Exercise brief. Output each line of the data below exactly, omitting any image.

[Recorded data]

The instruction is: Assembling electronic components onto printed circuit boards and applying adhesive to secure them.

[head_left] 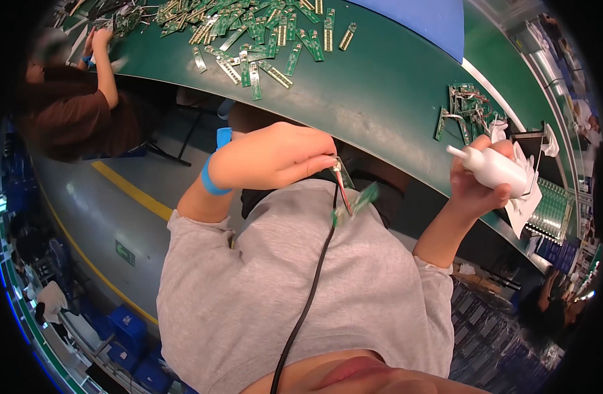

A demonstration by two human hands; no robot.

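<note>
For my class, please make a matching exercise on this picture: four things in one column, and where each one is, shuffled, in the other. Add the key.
Column 1
1. white bottle
2. blue wristband
3. loose pile of green circuit boards
4. red and white wires

Column 2
A. lying on the green table
B. at the fingers of the left hand
C. held in the right hand
D. around the left wrist

Right pairs: 1-C, 2-D, 3-A, 4-B
</note>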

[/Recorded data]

Solution to this exercise.
The instruction is: Assembling electronic components onto printed circuit boards and applying adhesive to secure them.

[head_left] 

A demonstration by two human hands; no robot.

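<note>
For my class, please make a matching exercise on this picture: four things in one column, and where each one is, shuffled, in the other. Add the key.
Column 1
1. white bottle
2. blue wristband
3. loose pile of green circuit boards
4. red and white wires

Column 2
A. lying on the green table
B. at the fingers of the left hand
C. held in the right hand
D. around the left wrist

Right pairs: 1-C, 2-D, 3-A, 4-B
</note>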

This output requires nothing more.